> Prompt
Report each line from the data below that holds the word "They".
______________________________
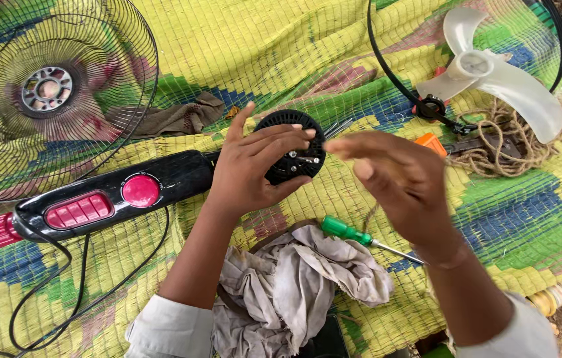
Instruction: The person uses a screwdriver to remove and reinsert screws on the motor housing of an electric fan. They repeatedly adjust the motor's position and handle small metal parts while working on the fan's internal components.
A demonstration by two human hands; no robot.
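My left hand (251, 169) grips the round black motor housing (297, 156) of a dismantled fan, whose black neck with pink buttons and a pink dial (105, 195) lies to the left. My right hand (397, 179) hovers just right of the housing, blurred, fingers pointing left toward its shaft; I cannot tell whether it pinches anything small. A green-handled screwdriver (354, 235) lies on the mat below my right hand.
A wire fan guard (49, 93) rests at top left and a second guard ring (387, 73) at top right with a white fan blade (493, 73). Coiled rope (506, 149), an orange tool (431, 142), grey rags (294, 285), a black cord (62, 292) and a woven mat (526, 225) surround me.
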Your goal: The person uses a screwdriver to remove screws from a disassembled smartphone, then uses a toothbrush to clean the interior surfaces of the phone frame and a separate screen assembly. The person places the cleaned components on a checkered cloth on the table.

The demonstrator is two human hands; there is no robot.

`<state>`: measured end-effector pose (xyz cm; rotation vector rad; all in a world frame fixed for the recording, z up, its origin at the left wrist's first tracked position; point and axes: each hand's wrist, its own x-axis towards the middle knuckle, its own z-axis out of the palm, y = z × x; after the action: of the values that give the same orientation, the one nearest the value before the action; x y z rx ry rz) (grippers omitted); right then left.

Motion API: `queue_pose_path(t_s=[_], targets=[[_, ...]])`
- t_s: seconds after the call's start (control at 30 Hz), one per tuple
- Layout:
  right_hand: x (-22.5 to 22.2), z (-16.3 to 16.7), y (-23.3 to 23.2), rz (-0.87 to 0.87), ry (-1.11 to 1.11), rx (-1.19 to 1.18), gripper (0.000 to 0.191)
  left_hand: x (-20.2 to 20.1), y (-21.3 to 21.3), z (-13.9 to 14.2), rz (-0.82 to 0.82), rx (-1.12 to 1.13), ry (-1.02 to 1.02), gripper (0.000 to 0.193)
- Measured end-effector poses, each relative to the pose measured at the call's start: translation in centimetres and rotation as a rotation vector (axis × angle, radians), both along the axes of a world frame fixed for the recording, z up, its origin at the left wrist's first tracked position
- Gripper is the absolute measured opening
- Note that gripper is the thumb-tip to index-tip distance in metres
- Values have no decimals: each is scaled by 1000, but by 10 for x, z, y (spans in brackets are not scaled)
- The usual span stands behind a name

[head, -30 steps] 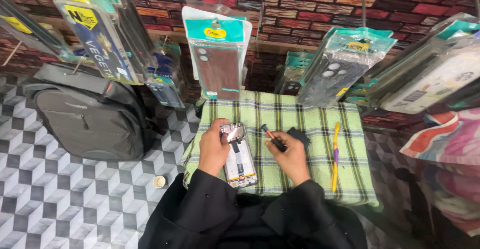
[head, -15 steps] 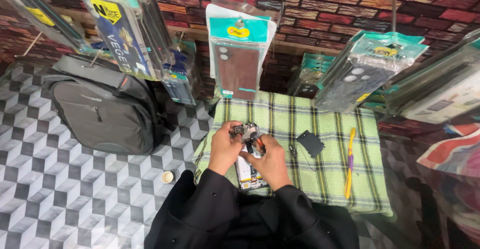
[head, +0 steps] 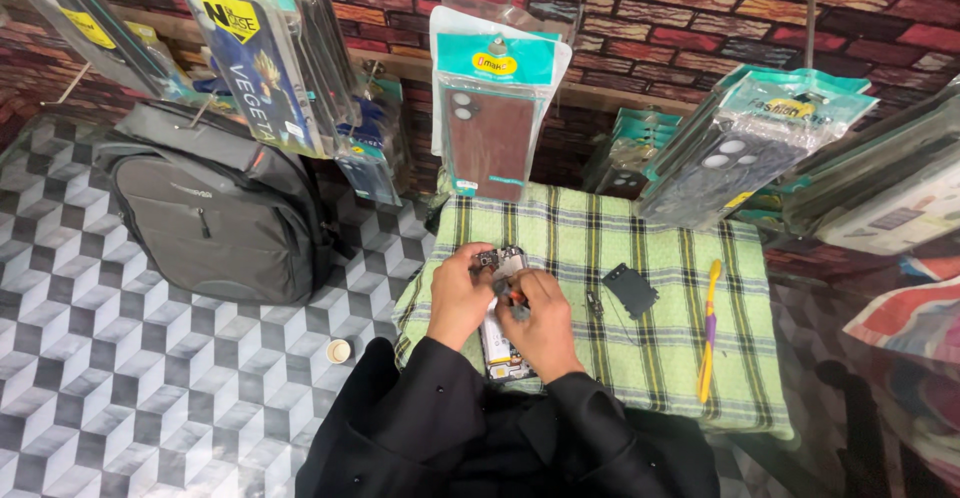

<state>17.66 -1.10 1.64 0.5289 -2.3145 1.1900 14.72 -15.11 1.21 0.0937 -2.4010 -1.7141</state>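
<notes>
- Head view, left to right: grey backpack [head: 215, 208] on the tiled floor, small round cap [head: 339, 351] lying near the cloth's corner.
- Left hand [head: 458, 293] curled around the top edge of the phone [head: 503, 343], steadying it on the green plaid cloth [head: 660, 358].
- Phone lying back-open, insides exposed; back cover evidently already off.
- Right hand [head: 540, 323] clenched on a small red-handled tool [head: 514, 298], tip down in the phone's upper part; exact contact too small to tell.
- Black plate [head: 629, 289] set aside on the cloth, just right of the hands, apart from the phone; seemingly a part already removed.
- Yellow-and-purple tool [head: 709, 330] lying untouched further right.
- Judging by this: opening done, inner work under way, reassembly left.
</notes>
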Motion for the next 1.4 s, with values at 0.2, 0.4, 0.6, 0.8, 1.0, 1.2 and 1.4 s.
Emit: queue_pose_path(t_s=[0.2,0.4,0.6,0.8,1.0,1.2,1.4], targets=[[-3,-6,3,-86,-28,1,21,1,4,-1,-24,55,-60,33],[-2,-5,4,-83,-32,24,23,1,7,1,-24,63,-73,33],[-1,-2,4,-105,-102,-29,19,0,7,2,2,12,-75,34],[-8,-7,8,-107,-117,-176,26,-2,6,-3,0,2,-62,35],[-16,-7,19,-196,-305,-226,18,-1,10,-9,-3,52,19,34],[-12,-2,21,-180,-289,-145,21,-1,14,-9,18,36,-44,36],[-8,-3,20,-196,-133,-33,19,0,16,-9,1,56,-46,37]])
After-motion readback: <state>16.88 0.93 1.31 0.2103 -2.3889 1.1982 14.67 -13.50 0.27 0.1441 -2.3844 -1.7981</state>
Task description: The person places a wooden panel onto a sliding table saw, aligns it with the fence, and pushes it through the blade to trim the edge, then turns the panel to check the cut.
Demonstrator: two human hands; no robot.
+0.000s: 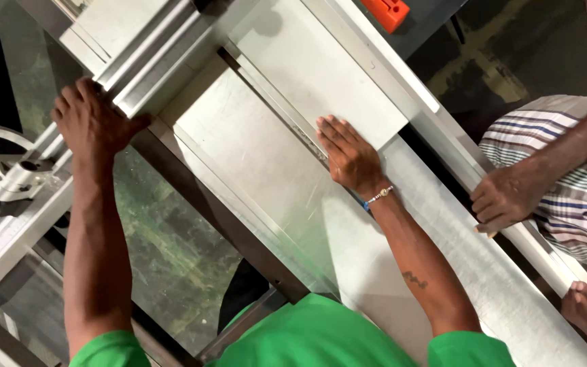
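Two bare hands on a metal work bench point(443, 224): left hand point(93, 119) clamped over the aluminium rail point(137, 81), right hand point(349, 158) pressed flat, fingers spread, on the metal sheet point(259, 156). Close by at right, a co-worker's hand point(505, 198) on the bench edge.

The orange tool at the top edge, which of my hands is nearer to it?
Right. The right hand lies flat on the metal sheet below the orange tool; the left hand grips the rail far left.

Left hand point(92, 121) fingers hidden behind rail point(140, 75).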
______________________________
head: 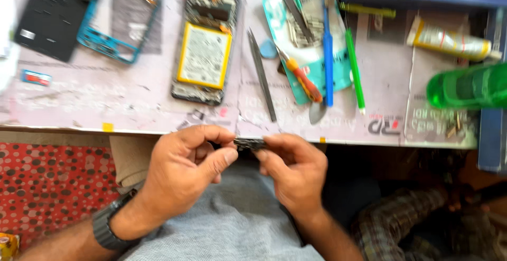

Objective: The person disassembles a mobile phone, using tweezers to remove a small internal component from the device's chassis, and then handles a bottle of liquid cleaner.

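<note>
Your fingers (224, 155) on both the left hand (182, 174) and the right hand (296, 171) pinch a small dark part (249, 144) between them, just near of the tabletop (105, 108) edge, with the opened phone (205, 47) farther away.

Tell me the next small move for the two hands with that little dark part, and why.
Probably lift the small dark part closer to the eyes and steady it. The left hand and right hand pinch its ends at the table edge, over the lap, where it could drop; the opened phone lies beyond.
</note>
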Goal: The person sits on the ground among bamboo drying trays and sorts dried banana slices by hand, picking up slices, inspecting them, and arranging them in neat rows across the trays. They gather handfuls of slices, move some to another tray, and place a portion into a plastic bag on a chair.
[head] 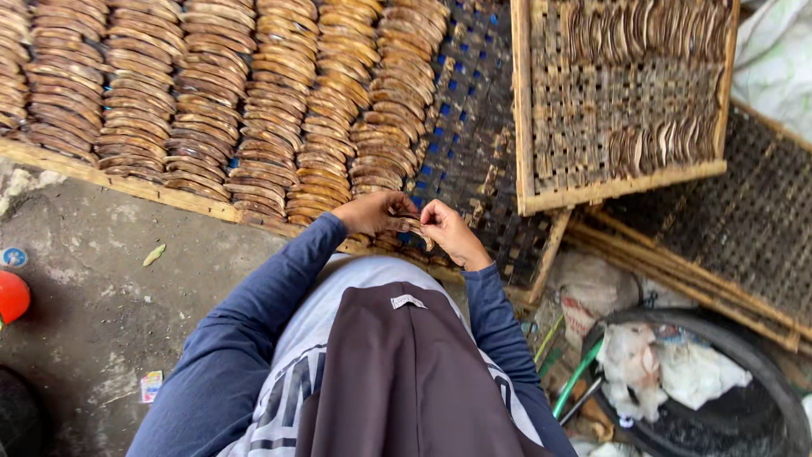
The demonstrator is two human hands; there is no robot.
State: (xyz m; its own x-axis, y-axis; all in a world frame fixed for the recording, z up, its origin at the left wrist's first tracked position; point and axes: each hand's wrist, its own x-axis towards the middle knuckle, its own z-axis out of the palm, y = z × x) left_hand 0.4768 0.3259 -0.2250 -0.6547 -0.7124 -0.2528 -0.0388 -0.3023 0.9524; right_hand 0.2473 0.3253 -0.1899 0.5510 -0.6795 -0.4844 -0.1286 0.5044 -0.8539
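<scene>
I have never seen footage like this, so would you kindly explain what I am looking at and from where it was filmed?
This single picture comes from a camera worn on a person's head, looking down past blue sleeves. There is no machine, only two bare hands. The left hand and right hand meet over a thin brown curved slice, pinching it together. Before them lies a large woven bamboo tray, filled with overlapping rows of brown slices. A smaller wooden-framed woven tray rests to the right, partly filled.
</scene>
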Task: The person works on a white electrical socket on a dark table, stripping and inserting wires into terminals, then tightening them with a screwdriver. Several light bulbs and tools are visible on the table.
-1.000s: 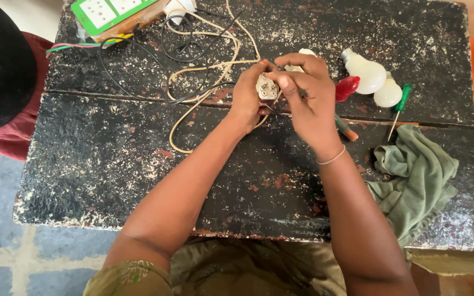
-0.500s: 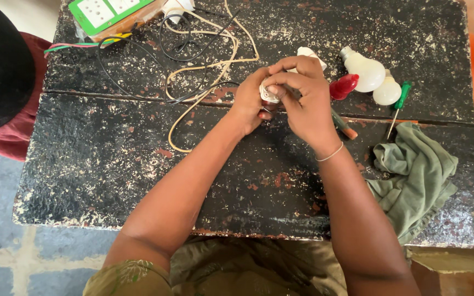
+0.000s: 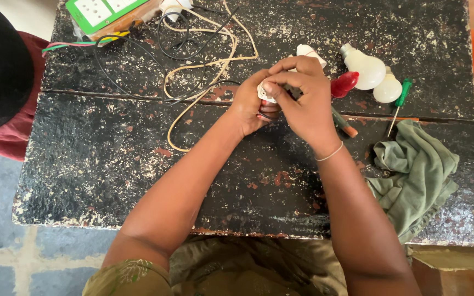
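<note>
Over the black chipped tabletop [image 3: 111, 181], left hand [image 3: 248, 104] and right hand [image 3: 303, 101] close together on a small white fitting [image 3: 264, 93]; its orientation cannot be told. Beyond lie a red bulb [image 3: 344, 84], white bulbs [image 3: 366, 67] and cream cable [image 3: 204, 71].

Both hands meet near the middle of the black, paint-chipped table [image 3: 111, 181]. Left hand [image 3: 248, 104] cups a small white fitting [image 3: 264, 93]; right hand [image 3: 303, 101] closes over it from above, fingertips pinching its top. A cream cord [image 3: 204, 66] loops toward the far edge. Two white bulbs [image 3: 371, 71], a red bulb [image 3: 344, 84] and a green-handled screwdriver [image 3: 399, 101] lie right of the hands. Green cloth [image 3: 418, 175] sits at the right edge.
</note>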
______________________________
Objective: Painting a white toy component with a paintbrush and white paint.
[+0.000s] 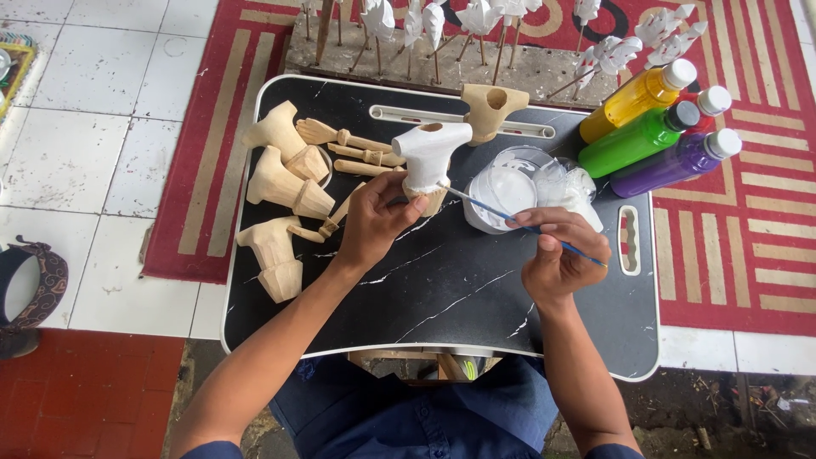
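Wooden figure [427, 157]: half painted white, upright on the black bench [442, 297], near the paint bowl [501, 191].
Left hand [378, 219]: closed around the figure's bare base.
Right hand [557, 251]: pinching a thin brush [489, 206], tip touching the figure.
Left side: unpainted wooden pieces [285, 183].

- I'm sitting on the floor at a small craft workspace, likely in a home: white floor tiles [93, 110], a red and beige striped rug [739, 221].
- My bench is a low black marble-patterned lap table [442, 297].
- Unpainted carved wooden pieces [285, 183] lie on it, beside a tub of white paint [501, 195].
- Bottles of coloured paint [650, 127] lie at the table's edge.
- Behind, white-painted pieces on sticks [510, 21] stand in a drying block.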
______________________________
> Result of the exercise
Instruction: The person uses a screwdriver to remove and reinsert screws on the motor housing of an electric fan. They repeatedly adjust the motor's position and handle small metal parts while working on the fan's internal components.
Goal: The person sits on the ground among bamboo drying trays and sorts dried banana slices by hand, picking up slices, inspecting them, and arranging them in neat rows across the trays. They gather handfuls of slices, move some to another tray, and place a portion into a plastic bag on a chair.

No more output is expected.